Hedge Funds Cut Bearish Oil Bets Before Rebound From 12-Year Lowby
Speculators lowered short positions in WTI by 8.4%: CFTC
Front-month WTI had biggest two-day gain in over seven years
Hedge funds reduced record bets on falling oil prices ahead of the biggest two-day rally since 2008.
West Texas Intermediate futures rebounded from a 12-year low last week, part of a broad rally in global markets fueled by speculation that central banks will expand stimulus measures. Pierre Andurand, the founder of $615 million Andurand Capital Management who correctly predicted the slump in prices, said oil will end the year higher.
“Getting below $30 exceeded a lot of people’s wildest expectations,” said Andrew Lebow, a senior partner at Commodity Research Group in New York. “At that point you just begin to take a profit.”
Speculators’ short position in WTI shrank 8.4 percent in the week ended Jan. 19, data from the U.S. Commodity Futures Trading Commission show. Their net-long position increased 17 percent.
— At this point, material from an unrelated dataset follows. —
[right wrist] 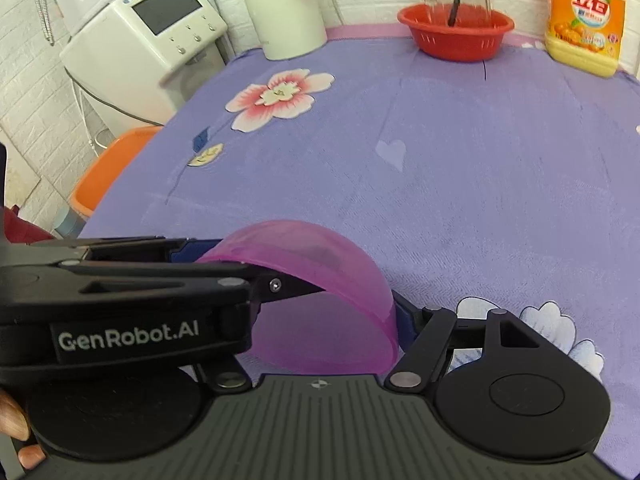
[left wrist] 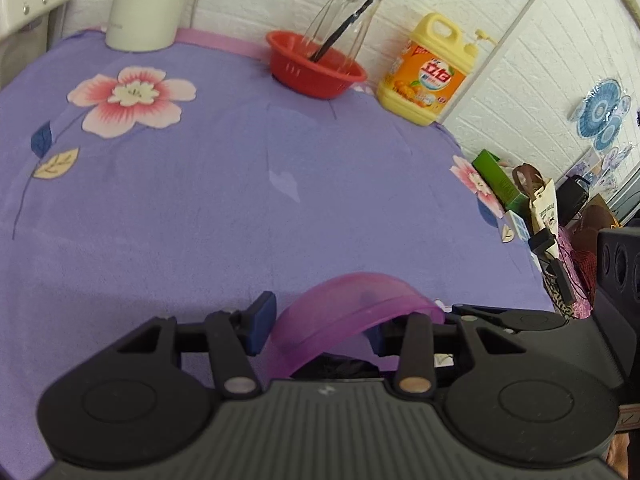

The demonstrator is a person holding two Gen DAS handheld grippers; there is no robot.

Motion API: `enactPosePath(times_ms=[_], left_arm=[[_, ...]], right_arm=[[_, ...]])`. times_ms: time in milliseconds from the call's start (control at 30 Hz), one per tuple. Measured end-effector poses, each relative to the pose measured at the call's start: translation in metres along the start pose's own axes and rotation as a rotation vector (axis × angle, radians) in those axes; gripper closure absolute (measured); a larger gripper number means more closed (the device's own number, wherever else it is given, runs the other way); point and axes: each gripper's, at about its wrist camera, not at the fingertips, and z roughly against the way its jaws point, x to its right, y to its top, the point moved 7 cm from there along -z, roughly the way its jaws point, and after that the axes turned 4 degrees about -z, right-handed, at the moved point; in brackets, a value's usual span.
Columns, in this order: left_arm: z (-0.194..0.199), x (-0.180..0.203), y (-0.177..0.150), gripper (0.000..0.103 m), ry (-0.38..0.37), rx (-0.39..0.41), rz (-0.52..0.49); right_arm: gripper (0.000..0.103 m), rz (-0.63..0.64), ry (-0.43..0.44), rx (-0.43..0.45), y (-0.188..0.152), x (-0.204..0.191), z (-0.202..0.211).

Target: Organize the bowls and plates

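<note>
A translucent pink bowl (left wrist: 352, 312) is tilted on edge between the fingers of my left gripper (left wrist: 320, 328), whose blue pads stand wide on either side of it. In the right wrist view the same pink bowl (right wrist: 320, 280) sits between the fingers of my right gripper (right wrist: 320, 320), and the left gripper (right wrist: 132, 292) reaches in from the left and clamps the bowl's rim. The right gripper's right blue pad (right wrist: 404, 320) touches the bowl's edge; its left finger is hidden behind the left gripper. The bowl is held just above the purple floral tablecloth (right wrist: 460, 184).
At the table's back stand a white kettle (right wrist: 284, 8), a red basket (right wrist: 456, 30) holding a glass jar with a black straw, and a yellow detergent bottle (right wrist: 584, 16). A white appliance (right wrist: 144, 40) and orange stool (right wrist: 108, 164) stand left of the table. Bags and boxes (left wrist: 536, 208) lie right.
</note>
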Motion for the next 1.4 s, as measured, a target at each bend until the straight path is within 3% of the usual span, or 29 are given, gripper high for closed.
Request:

WTI dropped 6.5 percent in the report week on the New York Mercantile Exchange and closed at $26.55 a barrel on Jan. 20, the lowest settlement since May 2003. Prices jumped 9 percent on Jan. 22, capping the biggest two-day rally since September 2008. The front-month contract settled at $30.34 a barrel Monday.
Oil will probably rise to $50 a barrel this year and $70 in 2017, though investors should expect heightened volatility along the way, Andurand said Jan. 22.
Global stocks surged the most since 2012 on Jan. 22 after the European Central Bank signaled rates may hold steady or go lower, China said it has no plans to further devalue the yuan and pressure increased on the Bank of Japan to enlarge stimulus.
Prices had slumped amid concern that turmoil in China’s markets would curb fuel demand at a time when fresh crude exports from Iran are poised to exacerbate a global glut. The International Energy Agency warned Jan. 19 that global oil markets could "drown in oversupply."
Oil may be the “trade of the year” if it can weather the surge in Iran’s shipments, according to Citigroup Inc.
Cash-strapped drillers have cut billions from spending plans and idled 68 percent of the rigs seeking oil in the U.S. Output from the prolific shale regions that have propelled the nation’s oil renaissance will fall by 640,000 barrels a day from its peak by the end of February, according to the Energy Information Administration.
The oil market is bottoming, Mercuria Energy Group Ltd. Chief Executive Officer Marco Dunand said in an interview at the World Economic Forum in Davos, Switzerland. "Oil producers are strained to the limit and some of them are pumping at a loss," he said.
Speculators’ short position in WTI, or wagers on falling prices, dropped by 16,782 contracts to 184,193 futures and options, CFTC data show. Longs fell by 4,580 to 266,150, bringing the net-long position up 12,202 to 81,957.
In other markets, net bearish wagers on U.S. ultra low sulfur diesel rose 9.9 percent to 25,232 contracts. Diesel futures slid 8.2 percent in the period. Net bullish bets on Nymex gasoline increased 19 percent to 19,973 contracts as futures dropped 5.4 percent.
In London, money managers raised bullish bets on Brent crude by 5,594 contracts, according to data from ICE Futures Europe. Speculative bets that prices will rise, in futures and options combined, outnumbered short positions by 208,153 lots, the exchange said in its weekly Commitments of Traders report.
The oil glut may limit any rallies. U.S. inventories are about 130 million barrels above the five-year average and supplies at Cushing, Oklahoma, the delivery point for WTI, are at a record.
"It’s a temporary bounce," said John Kilduff, a partner at Again Capital LLC, a New York-based hedge fund that focuses on energy. "This is an opportunity to reload the gun on the short side."